◆ Aim of the task
In your copy, include every line of the listing below exactly but none of the pictures.

◆ Provided records

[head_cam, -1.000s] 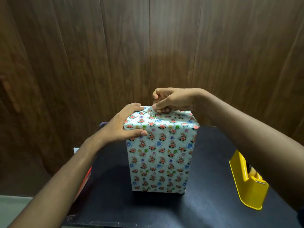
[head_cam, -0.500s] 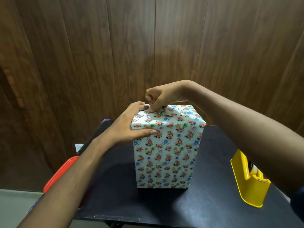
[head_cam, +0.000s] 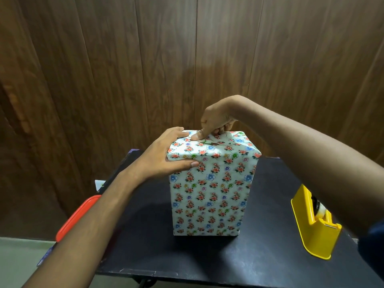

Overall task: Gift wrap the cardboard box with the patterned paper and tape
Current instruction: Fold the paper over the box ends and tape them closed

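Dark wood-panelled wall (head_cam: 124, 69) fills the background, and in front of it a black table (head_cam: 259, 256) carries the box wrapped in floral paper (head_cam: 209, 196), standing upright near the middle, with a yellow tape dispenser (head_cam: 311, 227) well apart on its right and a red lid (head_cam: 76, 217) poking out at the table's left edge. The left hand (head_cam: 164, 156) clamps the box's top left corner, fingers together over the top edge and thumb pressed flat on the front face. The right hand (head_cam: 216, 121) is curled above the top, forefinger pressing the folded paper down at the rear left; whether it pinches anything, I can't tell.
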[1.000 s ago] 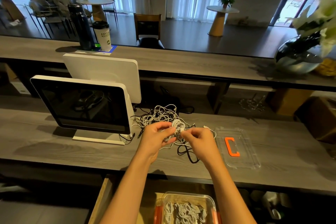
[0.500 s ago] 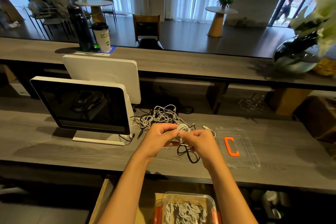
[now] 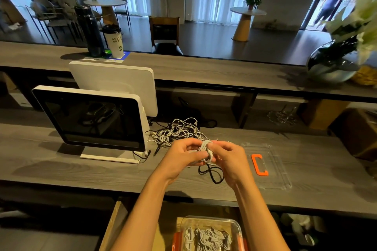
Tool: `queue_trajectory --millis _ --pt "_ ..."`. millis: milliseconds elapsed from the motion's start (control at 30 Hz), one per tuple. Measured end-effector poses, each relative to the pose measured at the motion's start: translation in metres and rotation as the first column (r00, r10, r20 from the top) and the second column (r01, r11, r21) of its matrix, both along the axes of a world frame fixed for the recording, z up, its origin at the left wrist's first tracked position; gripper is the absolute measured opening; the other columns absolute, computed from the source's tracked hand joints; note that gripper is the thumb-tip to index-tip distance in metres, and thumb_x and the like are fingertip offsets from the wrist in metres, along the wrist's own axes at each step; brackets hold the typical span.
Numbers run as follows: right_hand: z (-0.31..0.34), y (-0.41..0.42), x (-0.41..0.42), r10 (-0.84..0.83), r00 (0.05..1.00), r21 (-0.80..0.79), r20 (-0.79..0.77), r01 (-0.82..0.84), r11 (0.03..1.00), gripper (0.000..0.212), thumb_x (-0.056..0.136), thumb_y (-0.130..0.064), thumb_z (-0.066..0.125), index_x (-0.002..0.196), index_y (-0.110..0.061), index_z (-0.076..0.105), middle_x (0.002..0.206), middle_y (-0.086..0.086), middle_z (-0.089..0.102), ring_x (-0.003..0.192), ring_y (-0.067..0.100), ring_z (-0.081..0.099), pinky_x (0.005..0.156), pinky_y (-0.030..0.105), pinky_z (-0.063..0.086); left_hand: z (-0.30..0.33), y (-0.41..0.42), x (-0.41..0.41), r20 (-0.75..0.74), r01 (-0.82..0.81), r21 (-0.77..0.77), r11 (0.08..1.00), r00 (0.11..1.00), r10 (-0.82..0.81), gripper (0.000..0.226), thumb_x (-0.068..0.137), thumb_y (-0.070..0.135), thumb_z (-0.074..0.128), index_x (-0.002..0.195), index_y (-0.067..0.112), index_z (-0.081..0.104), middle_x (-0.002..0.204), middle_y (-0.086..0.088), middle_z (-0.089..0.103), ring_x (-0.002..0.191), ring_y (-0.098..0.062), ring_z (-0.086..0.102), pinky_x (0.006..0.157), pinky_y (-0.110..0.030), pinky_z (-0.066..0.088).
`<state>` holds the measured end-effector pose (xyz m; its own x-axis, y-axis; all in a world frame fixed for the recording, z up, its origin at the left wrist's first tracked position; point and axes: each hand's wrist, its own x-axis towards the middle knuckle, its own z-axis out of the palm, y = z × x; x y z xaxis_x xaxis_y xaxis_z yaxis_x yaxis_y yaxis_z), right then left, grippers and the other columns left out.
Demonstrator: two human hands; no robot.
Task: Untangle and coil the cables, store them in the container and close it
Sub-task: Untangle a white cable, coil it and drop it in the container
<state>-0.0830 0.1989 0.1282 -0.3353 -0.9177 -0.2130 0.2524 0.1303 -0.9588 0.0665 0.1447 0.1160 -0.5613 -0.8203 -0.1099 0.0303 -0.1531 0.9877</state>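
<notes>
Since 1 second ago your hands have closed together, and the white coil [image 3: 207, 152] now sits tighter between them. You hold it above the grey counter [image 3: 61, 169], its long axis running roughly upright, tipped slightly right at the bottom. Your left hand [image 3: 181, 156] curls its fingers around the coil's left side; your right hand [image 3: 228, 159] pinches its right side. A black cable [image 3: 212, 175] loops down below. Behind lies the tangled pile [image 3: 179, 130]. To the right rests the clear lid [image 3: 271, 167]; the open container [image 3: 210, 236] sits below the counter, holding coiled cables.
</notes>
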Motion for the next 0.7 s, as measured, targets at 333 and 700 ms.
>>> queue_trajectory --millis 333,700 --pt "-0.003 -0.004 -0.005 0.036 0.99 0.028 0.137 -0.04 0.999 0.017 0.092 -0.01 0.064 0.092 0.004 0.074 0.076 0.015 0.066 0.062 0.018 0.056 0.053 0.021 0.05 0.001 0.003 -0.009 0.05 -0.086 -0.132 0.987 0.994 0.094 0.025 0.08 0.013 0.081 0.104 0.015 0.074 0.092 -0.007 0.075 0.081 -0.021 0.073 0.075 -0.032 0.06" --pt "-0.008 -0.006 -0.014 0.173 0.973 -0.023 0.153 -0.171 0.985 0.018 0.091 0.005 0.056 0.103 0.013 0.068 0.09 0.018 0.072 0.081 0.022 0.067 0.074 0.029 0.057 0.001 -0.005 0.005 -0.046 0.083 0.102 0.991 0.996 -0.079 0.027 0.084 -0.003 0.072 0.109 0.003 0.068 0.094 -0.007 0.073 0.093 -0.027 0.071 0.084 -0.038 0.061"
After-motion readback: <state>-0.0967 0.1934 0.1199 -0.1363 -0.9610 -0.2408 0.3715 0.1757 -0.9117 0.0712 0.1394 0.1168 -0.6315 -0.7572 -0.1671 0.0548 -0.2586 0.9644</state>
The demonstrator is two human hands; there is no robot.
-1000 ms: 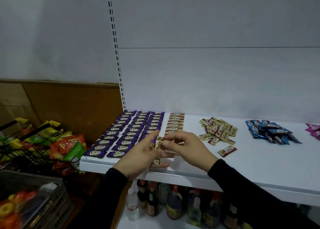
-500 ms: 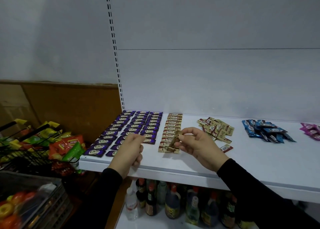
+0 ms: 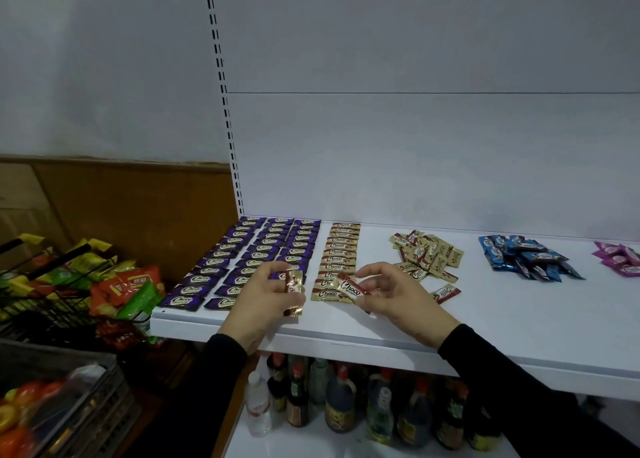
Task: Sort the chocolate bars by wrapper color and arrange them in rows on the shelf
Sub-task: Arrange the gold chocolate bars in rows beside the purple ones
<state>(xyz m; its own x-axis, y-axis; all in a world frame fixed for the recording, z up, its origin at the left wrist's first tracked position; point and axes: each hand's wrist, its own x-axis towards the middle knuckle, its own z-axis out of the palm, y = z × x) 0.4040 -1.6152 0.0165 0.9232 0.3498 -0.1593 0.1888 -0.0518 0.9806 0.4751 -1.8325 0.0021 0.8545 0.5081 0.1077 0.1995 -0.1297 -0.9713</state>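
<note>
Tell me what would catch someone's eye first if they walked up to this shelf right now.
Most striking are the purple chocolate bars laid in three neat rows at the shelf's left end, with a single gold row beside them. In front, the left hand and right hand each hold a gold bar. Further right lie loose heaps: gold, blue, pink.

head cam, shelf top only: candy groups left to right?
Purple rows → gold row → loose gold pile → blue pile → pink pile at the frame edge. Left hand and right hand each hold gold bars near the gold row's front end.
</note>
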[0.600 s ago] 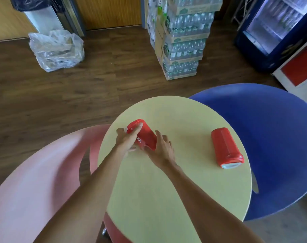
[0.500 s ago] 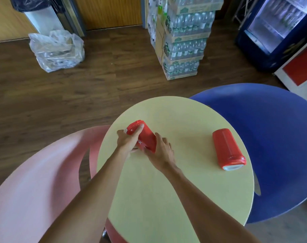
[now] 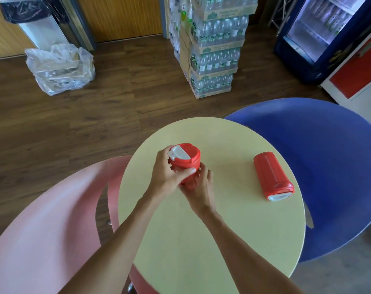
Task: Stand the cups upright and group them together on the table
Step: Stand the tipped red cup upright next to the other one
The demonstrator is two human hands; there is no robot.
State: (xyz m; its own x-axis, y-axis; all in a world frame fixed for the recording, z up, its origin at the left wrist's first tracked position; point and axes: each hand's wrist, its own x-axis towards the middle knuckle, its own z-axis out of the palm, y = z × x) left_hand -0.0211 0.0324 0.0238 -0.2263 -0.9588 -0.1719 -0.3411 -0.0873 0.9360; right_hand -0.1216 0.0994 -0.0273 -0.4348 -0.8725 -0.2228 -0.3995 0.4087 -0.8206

◆ Final answer
[head_cam, -1.000s] 
[head_cam, -0.500s] 
[head_cam, +0.000s] 

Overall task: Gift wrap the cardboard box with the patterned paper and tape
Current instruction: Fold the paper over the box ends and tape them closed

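Dark wood-panelled wall (head_cam: 124, 69) fills the background, and in front of it a black table (head_cam: 259, 256) carries the box wrapped in floral paper (head_cam: 209, 196), standing upright near the middle, with a yellow tape dispenser (head_cam: 311, 227) well apart on its right and a red lid (head_cam: 76, 217) poking out at the table's left edge. The left hand (head_cam: 164, 156) clamps the box's top left corner, fingers together over the top edge and thumb pressed flat on the front face. The right hand (head_cam: 216, 121) is curled above the top, forefinger pressing the folded paper down at the rear left; whether it pinches anything, I can't tell.
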[1.000 s ago] 
[0.500 s ago] 
[now] 
Tool: `queue_trajectory --millis _ --pt "_ ..."`. millis: milliseconds elapsed from the motion's start (control at 30 Hz), one per tuple. Measured end-effector poses, each relative to the pose measured at the motion's start: translation in metres and rotation as the first column (r00, r10, r20 from the top) and the second column (r01, r11, r21) of its matrix, both along the axes of a world frame fixed for the recording, z up, its origin at the left wrist's first tracked position; gripper is the absolute measured opening; the other columns absolute, computed from the source's tracked hand joints; note that gripper is the thumb-tip to index-tip distance in metres, and thumb_x and the like are fingertip offsets from the wrist in metres, along the wrist's own axes at each step; brackets hold the typical span.
Numbers run as follows: right_hand: z (-0.31..0.34), y (-0.41..0.42), x (-0.41..0.42), r10 (-0.84..0.83), r00 (0.05..1.00), r21 (-0.80..0.79), r20 (-0.79..0.77), r01 (-0.82..0.84), r11 (0.03..1.00), gripper (0.000..0.212), thumb_x (-0.056..0.136), thumb_y (-0.130..0.064), thumb_z (-0.066..0.125), index_x (-0.002..0.196), index_y (-0.110..0.061), index_z (-0.076..0.105), middle_x (0.002..0.206), middle_y (-0.086..0.086), middle_z (-0.089..0.102), ring_x (-0.003..0.192), ring_y (-0.067..0.100), ring_z (-0.081..0.099), pinky_x (0.005..0.156), pinky_y (-0.030..0.105), pinky_z (-0.063..0.086); left_hand: z (-0.30..0.33), y (-0.41..0.42), x (-0.41..0.41), r20 (-0.75..0.74), r01 (-0.82..0.81), r21 (-0.77..0.77), r11 (0.08..1.00), r00 (0.11..1.00), r10 (-0.82..0.81), gripper (0.000..0.226), thumb_x (-0.068..0.137), thumb_y (-0.070..0.135), thumb_z (-0.074..0.128), index_x (-0.002..0.195), index_y (-0.067..0.112), index_z (-0.081..0.104), middle_x (-0.002..0.204), middle_y (-0.086..0.088), middle_z (-0.089..0.103), ring_x (-0.002..0.191), ring_y (-0.098..0.062), ring_z (-0.086..0.102), pinky_x (0.006..0.157), pinky_y (-0.110..0.030), pinky_z (-0.066..0.088).
`<state>` holds the measured end-effector pose (xyz m; its own x-axis, y-axis; all in a world frame fixed for the recording, z up, its origin at the left wrist's first tracked position; point and axes: each hand's wrist, its own x-axis towards the middle knuckle, its own z-axis out of the palm, y = z × x; x y z xaxis_x xaxis_y xaxis_z yaxis_x yaxis_y yaxis_z), right then left, grippers and the other columns left out.
Demonstrator: two human hands; no robot.
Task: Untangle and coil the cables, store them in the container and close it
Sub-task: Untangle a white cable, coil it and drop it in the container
<state>-0.0830 0.1989 0.1282 -0.3353 -0.9177 -0.2130 0.2524 0.1303 -0.9588 0.0665 0.1447 0.1160 -0.5613 -0.8203 -0.1099 0.0303 -0.1531 0.9877</state>
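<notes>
Since 1 second ago your hands have closed together, and the white coil [image 3: 207, 152] now sits tighter between them. You hold it above the grey counter [image 3: 61, 169], its long axis running roughly upright, tipped slightly right at the bottom. Your left hand [image 3: 181, 156] curls its fingers around the coil's left side; your right hand [image 3: 228, 159] pinches its right side. A black cable [image 3: 212, 175] loops down below. Behind lies the tangled pile [image 3: 179, 130]. To the right rests the clear lid [image 3: 271, 167]; the open container [image 3: 210, 236] sits below the counter, holding coiled cables.
</notes>
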Motion for the next 0.7 s, as measured, targets at 333 and 700 ms.
>>> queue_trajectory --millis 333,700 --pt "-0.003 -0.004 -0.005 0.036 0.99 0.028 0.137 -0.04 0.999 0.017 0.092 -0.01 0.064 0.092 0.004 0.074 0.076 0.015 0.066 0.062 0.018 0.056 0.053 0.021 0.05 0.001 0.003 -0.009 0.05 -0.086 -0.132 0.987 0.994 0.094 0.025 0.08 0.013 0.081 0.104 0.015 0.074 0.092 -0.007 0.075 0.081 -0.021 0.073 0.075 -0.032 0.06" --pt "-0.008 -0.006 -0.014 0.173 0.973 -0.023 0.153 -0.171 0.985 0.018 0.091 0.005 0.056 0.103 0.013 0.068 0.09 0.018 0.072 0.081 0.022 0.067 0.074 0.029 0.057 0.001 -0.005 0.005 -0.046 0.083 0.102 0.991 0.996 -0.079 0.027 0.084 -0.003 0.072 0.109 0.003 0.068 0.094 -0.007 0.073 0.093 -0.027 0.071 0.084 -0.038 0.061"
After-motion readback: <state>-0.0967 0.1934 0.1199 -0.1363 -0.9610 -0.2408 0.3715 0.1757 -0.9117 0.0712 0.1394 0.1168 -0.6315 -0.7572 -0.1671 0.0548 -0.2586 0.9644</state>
The demonstrator is two human hands; there is no robot.
-1000 ms: 
-500 ms: 
+0 ms: 
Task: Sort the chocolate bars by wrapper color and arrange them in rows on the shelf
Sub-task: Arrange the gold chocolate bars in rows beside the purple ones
<state>(xyz m; its own x-axis, y-axis; all in a world frame fixed for the recording, z up, its origin at the left wrist's first tracked position; point and axes: each hand's wrist, its own x-axis towards the middle knuckle, its own z-axis out of the palm, y = z × x) 0.4040 -1.6152 0.0165 0.9232 0.3498 -0.1593 0.1888 -0.0518 0.9806 0.4751 -1.8325 0.0021 0.8545 0.5081 0.1077 0.1995 -0.1297 -0.9713</state>
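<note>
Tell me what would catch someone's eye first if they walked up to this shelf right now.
Most striking are the purple chocolate bars laid in three neat rows at the shelf's left end, with a single gold row beside them. In front, the left hand and right hand each hold a gold bar. Further right lie loose heaps: gold, blue, pink.

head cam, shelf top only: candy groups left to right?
Purple rows → gold row → loose gold pile → blue pile → pink pile at the frame edge. Left hand and right hand each hold gold bars near the gold row's front end.
</note>
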[0.600 s ago] 
[0.500 s ago] 
[now] 
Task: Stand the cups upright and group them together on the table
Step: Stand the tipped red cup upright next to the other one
The demonstrator is two human hands; there is no robot.
State: (xyz m; its own x-axis, y-axis; all in a world frame fixed for the recording, z up, its origin at the left wrist's first tracked position; point and axes: each hand's wrist, its own x-axis towards the middle knuckle, its own z-axis out of the palm, y = z × x) left_hand -0.0211 0.0324 0.0238 -0.2263 -0.9588 -0.1719 -0.3411 -0.0873 0.9360; right_hand -0.1216 0.0994 -0.0273 -0.4348 -0.8725 -0.2228 -0.3995 0.4087 -0.8206

This exercise requires no additional answer.